» **EXERCISE**:
Copy the data below exactly, but not the pictures it contains.

[RAW DATA — start]

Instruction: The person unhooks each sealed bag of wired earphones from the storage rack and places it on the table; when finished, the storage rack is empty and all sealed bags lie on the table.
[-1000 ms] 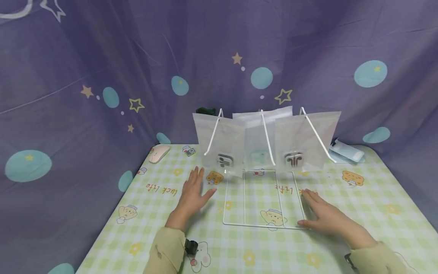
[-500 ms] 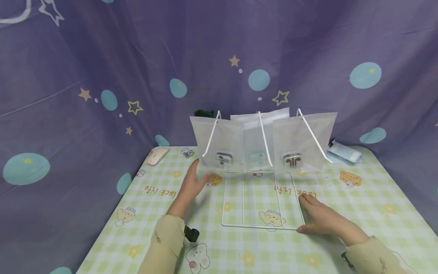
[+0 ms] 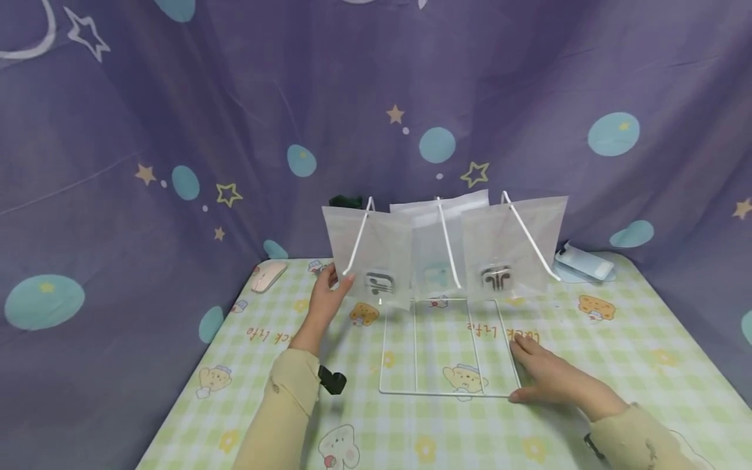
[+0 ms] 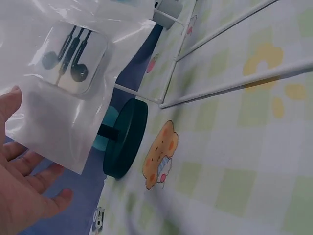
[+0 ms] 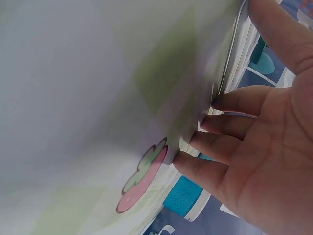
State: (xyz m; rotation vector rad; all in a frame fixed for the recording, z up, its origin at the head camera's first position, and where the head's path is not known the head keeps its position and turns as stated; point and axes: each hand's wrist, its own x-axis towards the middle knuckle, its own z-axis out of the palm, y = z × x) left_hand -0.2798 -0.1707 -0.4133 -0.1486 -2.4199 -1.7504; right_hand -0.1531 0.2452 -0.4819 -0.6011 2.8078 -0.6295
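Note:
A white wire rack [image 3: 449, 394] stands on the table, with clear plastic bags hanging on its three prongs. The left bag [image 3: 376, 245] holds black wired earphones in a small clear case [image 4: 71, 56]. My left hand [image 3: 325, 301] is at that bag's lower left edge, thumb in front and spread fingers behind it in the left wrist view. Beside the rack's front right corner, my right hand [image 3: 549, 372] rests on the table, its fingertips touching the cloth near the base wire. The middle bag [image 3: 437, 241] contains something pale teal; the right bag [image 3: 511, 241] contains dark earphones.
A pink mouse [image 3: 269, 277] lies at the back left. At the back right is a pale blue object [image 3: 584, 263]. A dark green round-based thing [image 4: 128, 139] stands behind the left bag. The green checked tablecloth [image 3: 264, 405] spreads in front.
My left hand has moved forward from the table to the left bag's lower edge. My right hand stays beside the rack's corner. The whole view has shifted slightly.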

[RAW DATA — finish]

» **WRITTEN REPLY**:
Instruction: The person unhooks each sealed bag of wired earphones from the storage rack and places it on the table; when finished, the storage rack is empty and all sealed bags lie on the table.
[-1000 ms] 
[-500 ms] 
[+0 ms] 
[+0 ms] 
[+0 ms] 
State: (xyz m; rotation vector rad; all in a frame fixed for the recording, z up, its origin at the head camera's first position, and where the head's path is not known the head keeps its position and turns as stated; point and axes: each hand's wrist, its own x-axis towards the middle knuckle, its own z-axis out of the palm, y = z × x) left_hand -0.2798 -0.1707 -0.4133 -0.1486 -2.4199 -1.7504; right_hand -0.1531 0.2452 -0.4819 -0.6011 2.8078 -0.6295
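Note:
A white wire rack [image 3: 449, 394] stands on the table, with clear plastic bags hanging on its three prongs. The left bag [image 3: 376, 245] holds black wired earphones in a small clear case [image 4: 71, 56]. My left hand [image 3: 325, 301] is at that bag's lower left edge, thumb in front and spread fingers behind it in the left wrist view. Beside the rack's front right corner, my right hand [image 3: 549, 372] rests on the table, its fingertips touching the cloth near the base wire. The middle bag [image 3: 437, 241] contains something pale teal; the right bag [image 3: 511, 241] contains dark earphones.
A pink mouse [image 3: 269, 277] lies at the back left. At the back right is a pale blue object [image 3: 584, 263]. A dark green round-based thing [image 4: 128, 139] stands behind the left bag. The green checked tablecloth [image 3: 264, 405] spreads in front.
My left hand has moved forward from the table to the left bag's lower edge. My right hand stays beside the rack's corner. The whole view has shifted slightly.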

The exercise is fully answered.